> **EXERCISE INSTRUCTIONS**: Nothing in the data is to be left out; copy it exactly.

> **GIVEN DATA**:
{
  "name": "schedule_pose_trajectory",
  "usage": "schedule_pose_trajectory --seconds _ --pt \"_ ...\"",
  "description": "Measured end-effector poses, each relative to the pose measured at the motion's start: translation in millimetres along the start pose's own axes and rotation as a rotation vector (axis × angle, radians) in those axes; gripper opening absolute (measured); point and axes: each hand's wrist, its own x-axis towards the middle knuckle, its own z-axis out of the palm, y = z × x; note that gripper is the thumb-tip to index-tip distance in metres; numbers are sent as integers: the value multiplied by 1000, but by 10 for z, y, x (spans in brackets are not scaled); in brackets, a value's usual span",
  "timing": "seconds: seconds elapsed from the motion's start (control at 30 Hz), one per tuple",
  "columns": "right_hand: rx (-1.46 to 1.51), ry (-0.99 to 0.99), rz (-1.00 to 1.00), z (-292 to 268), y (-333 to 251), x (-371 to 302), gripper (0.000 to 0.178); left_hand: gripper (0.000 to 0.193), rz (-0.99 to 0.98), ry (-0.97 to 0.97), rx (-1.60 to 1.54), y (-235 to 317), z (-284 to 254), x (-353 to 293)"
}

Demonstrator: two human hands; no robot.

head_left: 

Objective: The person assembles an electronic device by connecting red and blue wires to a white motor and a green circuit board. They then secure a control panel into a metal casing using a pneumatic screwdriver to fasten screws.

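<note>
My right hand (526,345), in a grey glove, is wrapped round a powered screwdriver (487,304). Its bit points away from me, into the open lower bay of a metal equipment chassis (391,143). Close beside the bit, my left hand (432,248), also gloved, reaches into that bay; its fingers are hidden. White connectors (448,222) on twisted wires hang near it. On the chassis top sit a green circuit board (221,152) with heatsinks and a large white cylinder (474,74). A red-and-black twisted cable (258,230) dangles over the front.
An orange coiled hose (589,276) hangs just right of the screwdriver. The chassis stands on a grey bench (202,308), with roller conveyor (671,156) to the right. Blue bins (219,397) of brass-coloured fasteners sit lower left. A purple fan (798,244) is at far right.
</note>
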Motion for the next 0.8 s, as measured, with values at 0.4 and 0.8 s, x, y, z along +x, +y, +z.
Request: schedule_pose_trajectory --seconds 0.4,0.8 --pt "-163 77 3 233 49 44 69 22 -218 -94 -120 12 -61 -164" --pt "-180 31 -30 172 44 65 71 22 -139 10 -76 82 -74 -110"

> **EXPECTED ANSWER**:
{
  "name": "schedule_pose_trajectory",
  "usage": "schedule_pose_trajectory --seconds _ --pt \"_ ...\"",
  "description": "Measured end-effector poses, each relative to the pose measured at the motion's start: translation in millimetres along the start pose's own axes and rotation as a rotation vector (axis × angle, radians) in those axes; gripper opening absolute (measured); point and axes: each hand's wrist, its own x-axis towards the middle knuckle, its own z-axis out of the palm, y = z × x; note that gripper is the thumb-tip to index-tip distance in metres; numbers are sent as integers: the value multiplied by 1000, but by 10 for z, y, x (spans in brackets are not scaled); in brackets, a value's usual span",
  "timing": "seconds: seconds elapsed from the motion's start (control at 30 Hz), one per tuple",
  "columns": "right_hand: rx (-1.46 to 1.51), ry (-0.99 to 0.99), rz (-1.00 to 1.00), z (-292 to 268), y (-333 to 251), x (-371 to 302), gripper (0.000 to 0.178); left_hand: gripper (0.000 to 0.193), rz (-0.99 to 0.98), ry (-0.97 to 0.97), rx (-1.60 to 1.54), y (-235 to 317), z (-284 to 254), x (-353 to 293)"
}

Demonstrator: two human hands; no robot.

head_left: 

Objective: The person assembles an electronic device by connecting red and blue wires to a white motor and a green circuit board. They then secure a control panel into a metal casing using a pneumatic screwdriver to fasten screws.

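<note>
My right hand (526,345), in a grey glove, is wrapped round a powered screwdriver (487,304). Its bit points away from me, into the open lower bay of a metal equipment chassis (391,143). Close beside the bit, my left hand (432,248), also gloved, reaches into that bay; its fingers are hidden. White connectors (448,222) on twisted wires hang near it. On the chassis top sit a green circuit board (221,152) with heatsinks and a large white cylinder (474,74). A red-and-black twisted cable (258,230) dangles over the front.
An orange coiled hose (589,276) hangs just right of the screwdriver. The chassis stands on a grey bench (202,308), with roller conveyor (671,156) to the right. Blue bins (219,397) of brass-coloured fasteners sit lower left. A purple fan (798,244) is at far right.
</note>
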Motion for the next 0.8 s, as measured, with values at 0.4 and 0.8 s, x, y, z along +x, +y, +z.
Request: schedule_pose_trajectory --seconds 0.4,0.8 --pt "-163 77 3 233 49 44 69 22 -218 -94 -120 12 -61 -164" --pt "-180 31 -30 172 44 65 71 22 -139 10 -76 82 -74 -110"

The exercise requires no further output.